### EXERCISE DETAILS:
Copy, exactly and without additions, every line in the records below from the one holding "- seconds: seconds" through the one holding "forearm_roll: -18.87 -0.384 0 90", both ends included.

**** INPUT ****

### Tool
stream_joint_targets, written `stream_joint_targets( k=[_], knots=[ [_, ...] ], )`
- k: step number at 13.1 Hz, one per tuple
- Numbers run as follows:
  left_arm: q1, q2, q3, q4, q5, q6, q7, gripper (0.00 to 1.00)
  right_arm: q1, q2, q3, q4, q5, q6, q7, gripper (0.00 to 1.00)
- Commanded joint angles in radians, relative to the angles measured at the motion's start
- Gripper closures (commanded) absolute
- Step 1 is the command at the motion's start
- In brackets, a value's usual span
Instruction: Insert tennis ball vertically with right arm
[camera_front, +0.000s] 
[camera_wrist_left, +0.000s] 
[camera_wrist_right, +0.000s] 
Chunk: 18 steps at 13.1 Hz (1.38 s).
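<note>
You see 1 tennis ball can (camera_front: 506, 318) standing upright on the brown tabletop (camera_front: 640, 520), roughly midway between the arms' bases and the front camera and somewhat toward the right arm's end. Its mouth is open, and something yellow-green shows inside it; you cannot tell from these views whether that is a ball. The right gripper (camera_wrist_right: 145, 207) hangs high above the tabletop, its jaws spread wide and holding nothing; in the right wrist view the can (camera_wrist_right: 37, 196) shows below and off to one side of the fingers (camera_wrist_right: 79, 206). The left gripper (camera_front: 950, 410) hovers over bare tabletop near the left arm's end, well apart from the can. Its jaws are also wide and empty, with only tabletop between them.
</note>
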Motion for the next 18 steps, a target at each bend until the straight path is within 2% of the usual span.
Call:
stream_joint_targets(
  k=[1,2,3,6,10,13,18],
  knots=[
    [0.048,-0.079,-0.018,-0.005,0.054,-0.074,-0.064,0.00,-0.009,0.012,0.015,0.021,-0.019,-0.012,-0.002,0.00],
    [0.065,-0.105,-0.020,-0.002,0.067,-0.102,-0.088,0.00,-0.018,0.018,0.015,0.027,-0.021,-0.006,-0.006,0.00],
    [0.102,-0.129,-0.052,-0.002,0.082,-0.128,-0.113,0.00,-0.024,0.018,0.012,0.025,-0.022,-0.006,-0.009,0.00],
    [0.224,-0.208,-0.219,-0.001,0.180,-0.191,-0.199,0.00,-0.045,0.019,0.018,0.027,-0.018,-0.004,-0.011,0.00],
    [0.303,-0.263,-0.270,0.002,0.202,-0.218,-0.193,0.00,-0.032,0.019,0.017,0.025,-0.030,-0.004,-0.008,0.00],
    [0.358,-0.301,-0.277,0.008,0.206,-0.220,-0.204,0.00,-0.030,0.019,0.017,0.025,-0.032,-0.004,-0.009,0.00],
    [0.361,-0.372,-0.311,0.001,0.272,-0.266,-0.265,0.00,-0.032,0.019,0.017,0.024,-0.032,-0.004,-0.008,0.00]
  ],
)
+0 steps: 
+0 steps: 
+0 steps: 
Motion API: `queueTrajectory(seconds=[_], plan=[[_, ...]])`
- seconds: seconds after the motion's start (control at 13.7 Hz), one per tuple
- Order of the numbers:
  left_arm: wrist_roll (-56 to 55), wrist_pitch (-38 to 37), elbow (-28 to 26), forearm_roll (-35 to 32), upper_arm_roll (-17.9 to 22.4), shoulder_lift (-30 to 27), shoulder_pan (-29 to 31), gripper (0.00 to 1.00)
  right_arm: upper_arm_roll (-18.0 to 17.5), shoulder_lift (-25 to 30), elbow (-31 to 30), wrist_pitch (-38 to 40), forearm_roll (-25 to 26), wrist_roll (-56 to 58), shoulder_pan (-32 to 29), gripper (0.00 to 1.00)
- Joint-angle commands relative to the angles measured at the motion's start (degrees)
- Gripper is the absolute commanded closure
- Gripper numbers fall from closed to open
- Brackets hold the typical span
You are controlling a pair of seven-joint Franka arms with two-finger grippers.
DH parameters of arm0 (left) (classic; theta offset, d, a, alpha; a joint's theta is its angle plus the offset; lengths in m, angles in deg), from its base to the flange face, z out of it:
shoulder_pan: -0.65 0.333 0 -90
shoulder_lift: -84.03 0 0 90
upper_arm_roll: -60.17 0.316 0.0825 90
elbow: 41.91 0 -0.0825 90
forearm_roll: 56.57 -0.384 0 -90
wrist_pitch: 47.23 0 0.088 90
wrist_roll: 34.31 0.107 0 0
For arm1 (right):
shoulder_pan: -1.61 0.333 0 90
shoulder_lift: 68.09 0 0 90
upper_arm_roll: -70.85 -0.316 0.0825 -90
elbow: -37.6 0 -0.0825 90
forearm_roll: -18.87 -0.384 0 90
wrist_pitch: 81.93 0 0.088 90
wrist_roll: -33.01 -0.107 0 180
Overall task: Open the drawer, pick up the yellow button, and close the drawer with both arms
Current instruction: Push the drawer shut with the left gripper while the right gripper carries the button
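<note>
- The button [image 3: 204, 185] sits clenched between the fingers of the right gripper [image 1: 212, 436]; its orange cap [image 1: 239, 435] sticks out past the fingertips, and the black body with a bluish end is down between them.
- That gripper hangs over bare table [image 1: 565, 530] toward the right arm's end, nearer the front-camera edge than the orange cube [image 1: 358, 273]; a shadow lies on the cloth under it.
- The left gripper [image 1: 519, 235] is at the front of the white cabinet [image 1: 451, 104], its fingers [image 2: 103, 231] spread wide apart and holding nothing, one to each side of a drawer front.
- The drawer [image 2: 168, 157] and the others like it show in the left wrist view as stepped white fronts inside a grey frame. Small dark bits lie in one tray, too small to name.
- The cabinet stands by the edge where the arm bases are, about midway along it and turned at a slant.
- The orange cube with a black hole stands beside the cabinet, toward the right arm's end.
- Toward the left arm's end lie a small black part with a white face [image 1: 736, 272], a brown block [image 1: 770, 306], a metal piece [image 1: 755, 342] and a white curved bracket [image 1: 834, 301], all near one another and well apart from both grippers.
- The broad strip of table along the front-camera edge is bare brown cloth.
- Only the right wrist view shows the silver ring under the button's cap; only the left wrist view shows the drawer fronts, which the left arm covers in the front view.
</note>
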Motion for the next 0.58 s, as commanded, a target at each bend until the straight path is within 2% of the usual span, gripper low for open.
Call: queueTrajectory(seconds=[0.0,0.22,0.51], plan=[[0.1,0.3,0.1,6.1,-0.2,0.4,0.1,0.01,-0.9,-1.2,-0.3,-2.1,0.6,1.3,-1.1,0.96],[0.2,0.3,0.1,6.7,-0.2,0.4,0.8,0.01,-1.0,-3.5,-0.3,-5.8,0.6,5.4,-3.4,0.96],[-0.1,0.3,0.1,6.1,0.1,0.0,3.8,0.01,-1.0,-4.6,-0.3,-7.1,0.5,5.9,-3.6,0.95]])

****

### OUTPUT FOR THIS TASK:
- seconds: seconds after the motion's start (control at 13.7 Hz), one per tuple
- Order of the numbers:
  left_arm: wrist_roll (-56 to 55), wrist_pitch (-38 to 37), elbow (-28 to 26), forearm_roll (-35 to 32), upper_arm_roll (-17.9 to 22.4), shoulder_lift (-30 to 27), shoulder_pan (-29 to 31), gripper (0.00 to 1.00)
  right_arm: upper_arm_roll (-18.0 to 17.5), shoulder_lift (-25 to 30), elbow (-31 to 30), wrist_pitch (-38 to 40), forearm_roll (-25 to 26), wrist_roll (-56 to 58), shoulder_pan (-32 to 29), gripper (0.00 to 1.00)
- Joint-angle commands relative to the angles measured at the motion's start (degrees)
- Gripper is the absolute commanded closure
- Gripper numbers fall from closed to open
- Brackets hold the typical span
You are controlling a pair of seven-joint Franka arms with two-finger grippers.
DH parameters of arm0 (left) (classic; theta offset, d, a, alpha; a joint's theta is its angle plus the offset; lengths in m, angles in deg), from its base to the flange face, z out of it:
shoulder_pan: -0.65 0.333 0 -90
shoulder_lift: -84.03 0 0 90
upper_arm_roll: -60.17 0.316 0.0825 90
elbow: 41.91 0 -0.0825 90
forearm_roll: 56.57 -0.384 0 -90
wrist_pitch: 47.23 0 0.088 90
wrist_roll: 34.31 0.107 0 0
For arm1 (right):
shoulder_pan: -1.61 0.333 0 90
shoulder_lift: 68.09 0 0 90
upper_arm_roll: -70.85 -0.316 0.0825 -90
elbow: -37.6 0 -0.0825 90
forearm_roll: -18.87 -0.384 0 90

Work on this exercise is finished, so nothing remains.